#### WORK TO COMPLETE:
Repeat the full listing below verbatim and keep the images out.

#####

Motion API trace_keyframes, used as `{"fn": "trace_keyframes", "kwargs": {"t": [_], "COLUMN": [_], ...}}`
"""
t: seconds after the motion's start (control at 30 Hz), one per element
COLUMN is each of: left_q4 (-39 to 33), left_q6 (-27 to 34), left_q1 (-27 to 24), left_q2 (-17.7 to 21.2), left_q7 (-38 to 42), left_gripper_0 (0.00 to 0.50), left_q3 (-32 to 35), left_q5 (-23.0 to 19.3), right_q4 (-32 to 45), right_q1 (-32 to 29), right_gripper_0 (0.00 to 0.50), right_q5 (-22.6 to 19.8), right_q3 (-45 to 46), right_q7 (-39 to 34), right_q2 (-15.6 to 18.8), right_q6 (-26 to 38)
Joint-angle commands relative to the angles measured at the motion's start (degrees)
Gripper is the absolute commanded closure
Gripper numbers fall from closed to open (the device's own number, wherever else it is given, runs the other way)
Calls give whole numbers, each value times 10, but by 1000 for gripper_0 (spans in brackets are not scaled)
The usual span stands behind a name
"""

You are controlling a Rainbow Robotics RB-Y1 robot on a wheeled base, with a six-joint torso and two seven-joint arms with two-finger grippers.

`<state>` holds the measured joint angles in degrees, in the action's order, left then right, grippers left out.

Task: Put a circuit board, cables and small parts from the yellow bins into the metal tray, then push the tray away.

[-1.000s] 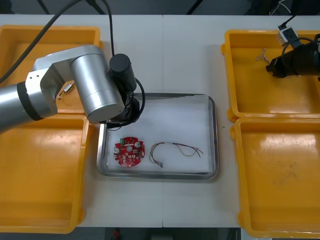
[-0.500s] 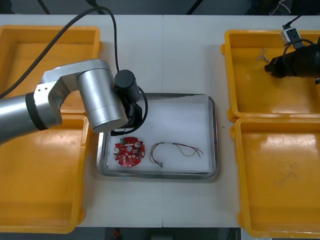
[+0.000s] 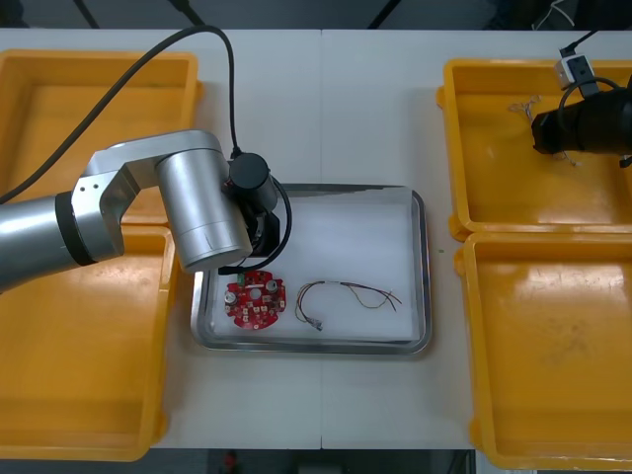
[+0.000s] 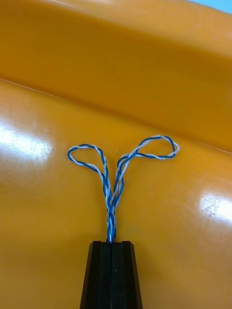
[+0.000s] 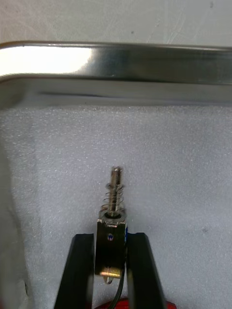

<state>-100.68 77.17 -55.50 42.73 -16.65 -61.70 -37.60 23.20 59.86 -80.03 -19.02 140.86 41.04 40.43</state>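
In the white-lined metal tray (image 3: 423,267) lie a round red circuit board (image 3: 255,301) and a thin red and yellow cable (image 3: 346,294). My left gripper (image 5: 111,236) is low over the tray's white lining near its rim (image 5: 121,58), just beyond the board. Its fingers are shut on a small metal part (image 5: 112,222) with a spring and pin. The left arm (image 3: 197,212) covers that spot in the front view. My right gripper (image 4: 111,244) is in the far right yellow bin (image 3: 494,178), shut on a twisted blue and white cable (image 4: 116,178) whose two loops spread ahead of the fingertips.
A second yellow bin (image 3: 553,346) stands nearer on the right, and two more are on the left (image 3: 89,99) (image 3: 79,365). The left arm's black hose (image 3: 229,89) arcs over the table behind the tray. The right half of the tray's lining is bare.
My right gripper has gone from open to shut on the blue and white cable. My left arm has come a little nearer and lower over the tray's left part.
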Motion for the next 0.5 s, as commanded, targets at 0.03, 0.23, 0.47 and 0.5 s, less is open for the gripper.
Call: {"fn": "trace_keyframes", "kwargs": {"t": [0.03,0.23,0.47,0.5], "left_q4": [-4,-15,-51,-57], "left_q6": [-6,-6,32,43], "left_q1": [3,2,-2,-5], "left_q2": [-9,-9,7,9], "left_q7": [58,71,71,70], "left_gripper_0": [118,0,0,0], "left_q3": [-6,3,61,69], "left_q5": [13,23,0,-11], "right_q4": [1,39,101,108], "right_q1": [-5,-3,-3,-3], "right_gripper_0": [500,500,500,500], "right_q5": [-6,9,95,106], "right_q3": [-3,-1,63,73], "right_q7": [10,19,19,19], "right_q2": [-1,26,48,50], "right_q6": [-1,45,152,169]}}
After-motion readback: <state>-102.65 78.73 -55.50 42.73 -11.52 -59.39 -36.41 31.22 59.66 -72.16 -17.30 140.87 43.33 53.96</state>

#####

#### WRITTEN REPLY:
Motion API trace_keyframes, used as `{"fn": "trace_keyframes", "kwargs": {"t": [_], "COLUMN": [_], ...}}`
"""
t: seconds after the motion's start (control at 30 Hz), one per element
COLUMN is each of: left_q4 (-39 to 33), left_q6 (-27 to 34), left_q1 (-27 to 24), left_q2 (-17.7 to 21.2), left_q7 (-38 to 42), left_gripper_0 (0.00 to 0.50), left_q3 (-32 to 35), left_q5 (-23.0 to 19.3), right_q4 (-32 to 45), right_q1 (-32 to 29), right_gripper_0 (0.00 to 0.50), right_q5 (-22.6 to 19.8), right_q3 (-45 to 46), right_q7 (-39 to 34), right_q2 (-15.6 to 18.8), right_q6 (-26 to 38)
Joint-angle commands relative to the angles measured at the motion's start (degrees)
Gripper is the absolute commanded closure
Gripper numbers fall from closed to open (the device's own number, wherever else it is given, runs the other way)
Calls give whole numbers, each value times 10, but by 1000 for gripper_0 (spans in brackets are not scaled)
The usual span stands behind a name
"""

You are controlling a Rainbow Robotics RB-Y1 robot on a wheeled base, with a six-joint torso and two seven-joint arms with two-finger grippers.

`<state>` holds the measured joint angles in degrees, in the action's order, left then right, grippers left out.

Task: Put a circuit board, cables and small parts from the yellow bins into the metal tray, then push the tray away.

[-1.000s] 
[-0.500s] 
[+0.000s] 
[+0.000s] 
[+0.000s] 

<state>-100.68 77.17 -55.50 42.73 -16.65 -61.70 -37.60 23.20 59.86 -80.03 -19.02 140.86 41.04 40.43</state>
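In the white-lined metal tray (image 3: 423,267) lie a round red circuit board (image 3: 255,301) and a thin red and yellow cable (image 3: 346,294). My left gripper (image 5: 111,236) is low over the tray's white lining near its rim (image 5: 121,58), just beyond the board. Its fingers are shut on a small metal part (image 5: 112,222) with a spring and pin. The left arm (image 3: 197,212) covers that spot in the front view. My right gripper (image 4: 111,244) is in the far right yellow bin (image 3: 494,178), shut on a twisted blue and white cable (image 4: 116,178) whose two loops spread ahead of the fingertips.
A second yellow bin (image 3: 553,346) stands nearer on the right, and two more are on the left (image 3: 89,99) (image 3: 79,365). The left arm's black hose (image 3: 229,89) arcs over the table behind the tray. The right half of the tray's lining is bare.
My right gripper has gone from open to shut on the blue and white cable. My left arm has come a little nearer and lower over the tray's left part.
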Motion for the next 0.5 s, as commanded, targets at 0.03, 0.23, 0.47 and 0.5 s, less is open for the gripper.
Call: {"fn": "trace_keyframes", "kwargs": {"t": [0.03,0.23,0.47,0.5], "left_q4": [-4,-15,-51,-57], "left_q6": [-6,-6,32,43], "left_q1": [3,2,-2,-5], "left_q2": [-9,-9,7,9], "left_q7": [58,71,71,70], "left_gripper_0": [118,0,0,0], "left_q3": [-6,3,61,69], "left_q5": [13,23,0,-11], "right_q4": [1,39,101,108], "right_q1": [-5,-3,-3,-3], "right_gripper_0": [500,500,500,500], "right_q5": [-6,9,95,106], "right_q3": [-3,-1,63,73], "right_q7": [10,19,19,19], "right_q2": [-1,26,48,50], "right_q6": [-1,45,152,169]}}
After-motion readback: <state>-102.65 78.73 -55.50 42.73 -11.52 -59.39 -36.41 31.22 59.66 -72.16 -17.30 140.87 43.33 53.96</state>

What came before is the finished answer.